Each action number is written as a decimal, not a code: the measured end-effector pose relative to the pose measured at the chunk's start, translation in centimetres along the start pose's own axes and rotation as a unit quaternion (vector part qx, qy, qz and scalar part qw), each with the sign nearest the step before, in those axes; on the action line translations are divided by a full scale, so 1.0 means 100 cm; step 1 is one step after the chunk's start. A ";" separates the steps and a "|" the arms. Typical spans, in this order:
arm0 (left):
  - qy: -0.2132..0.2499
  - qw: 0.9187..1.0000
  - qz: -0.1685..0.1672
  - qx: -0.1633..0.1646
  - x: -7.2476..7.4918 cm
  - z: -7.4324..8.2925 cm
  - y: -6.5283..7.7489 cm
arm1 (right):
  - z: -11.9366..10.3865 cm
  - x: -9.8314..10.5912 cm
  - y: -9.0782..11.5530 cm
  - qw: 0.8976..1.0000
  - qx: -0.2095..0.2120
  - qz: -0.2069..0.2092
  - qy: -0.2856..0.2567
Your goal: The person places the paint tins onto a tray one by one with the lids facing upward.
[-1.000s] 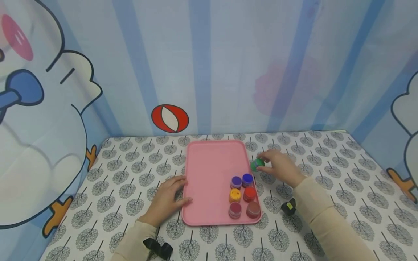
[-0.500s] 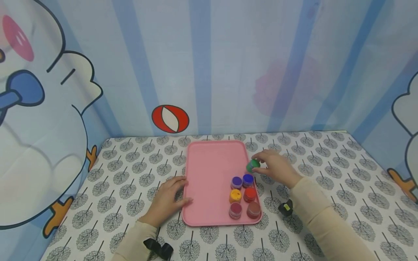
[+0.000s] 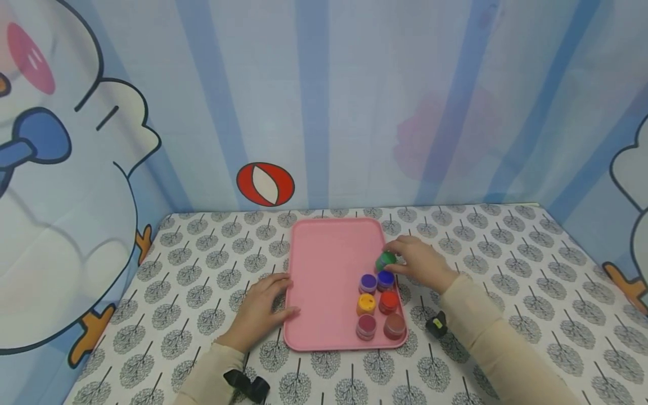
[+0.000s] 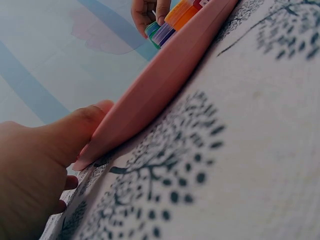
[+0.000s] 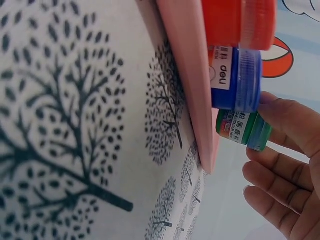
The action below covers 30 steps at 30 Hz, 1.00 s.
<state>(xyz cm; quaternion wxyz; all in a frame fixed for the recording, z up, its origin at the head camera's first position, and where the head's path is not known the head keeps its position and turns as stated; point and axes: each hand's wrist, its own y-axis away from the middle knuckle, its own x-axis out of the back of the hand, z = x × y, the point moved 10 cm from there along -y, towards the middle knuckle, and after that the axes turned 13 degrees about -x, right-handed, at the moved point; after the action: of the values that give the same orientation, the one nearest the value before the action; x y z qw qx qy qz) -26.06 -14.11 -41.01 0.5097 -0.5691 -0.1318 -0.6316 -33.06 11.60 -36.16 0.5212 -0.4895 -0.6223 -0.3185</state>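
Note:
My right hand (image 3: 420, 263) pinches a small green-lidded paint jar (image 3: 385, 261) between thumb and fingers, over the right side of the pink tray (image 3: 324, 281). In the right wrist view the green jar (image 5: 239, 129) is tilted, close beside the blue paint jar (image 5: 234, 80). My left hand (image 3: 260, 306) rests at the tray's left edge. Its thumb (image 4: 82, 122) lies on the rim in the left wrist view, fingers relaxed. The other fingers are partly hidden there.
On the tray's right side stand paint jars in two columns: purple (image 3: 368, 283), yellow (image 3: 366, 304) and dark red (image 3: 366, 327), with red (image 3: 388, 302) and brown (image 3: 394, 326) beside them. A tree-patterned cloth (image 3: 202, 281) covers the table. Behind hangs a striped curtain (image 3: 354, 112).
My right hand has carried the green paint jar leftward and slightly nearer, from beyond the tray's right edge to over the tray behind the blue jar. The left hand stays put.

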 end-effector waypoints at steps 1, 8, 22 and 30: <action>0.001 1.000 0.000 0.000 0.000 0.000 0.000 | 0.000 -0.001 -0.001 1.000 0.000 -0.002 0.003; 0.007 1.000 -0.006 0.006 -0.002 -0.002 0.000 | 0.001 -0.007 -0.007 1.000 -0.018 -0.020 0.013; 0.005 1.000 -0.012 0.012 -0.002 -0.002 0.000 | 0.002 -0.014 -0.012 0.998 -0.021 -0.040 0.033; 0.004 1.000 -0.006 0.009 -0.001 -0.001 0.000 | -0.001 -0.019 -0.017 0.997 -0.023 -0.054 0.050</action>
<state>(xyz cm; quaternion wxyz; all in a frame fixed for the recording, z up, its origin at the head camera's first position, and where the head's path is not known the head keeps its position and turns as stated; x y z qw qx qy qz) -26.11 -14.10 -41.15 0.5117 -0.5611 -0.1391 -0.6356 -34.67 10.48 -37.79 0.5224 -0.4504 -0.6133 -0.3849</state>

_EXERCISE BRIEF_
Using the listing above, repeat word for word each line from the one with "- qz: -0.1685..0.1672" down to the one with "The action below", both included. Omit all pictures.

_TASK RESULT_
  - qz: -0.1685..0.1672
  - qx: -0.1633..0.1646
  - x: -7.2476..7.4918 cm
  - z: -7.4324..8.2925 cm
  - y: -6.5283..7.7489 cm
arm1 (right):
  - z: -11.9366..10.3865 cm
  - x: -9.8314..10.5912 cm
  - y: -9.0782..11.5530 cm
  - qw: 0.8976..1.0000
  - qx: -0.2095..0.2120
  - qz: -0.2069..0.2092
  - qy: -0.2856..0.2567
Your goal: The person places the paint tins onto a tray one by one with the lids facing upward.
[-1.000s] 
[-0.500s] 
[+0.000s] 
[+0.000s] 
[+0.000s] 
The action below covers 30 steps at 30 Hz, 1.00 s.

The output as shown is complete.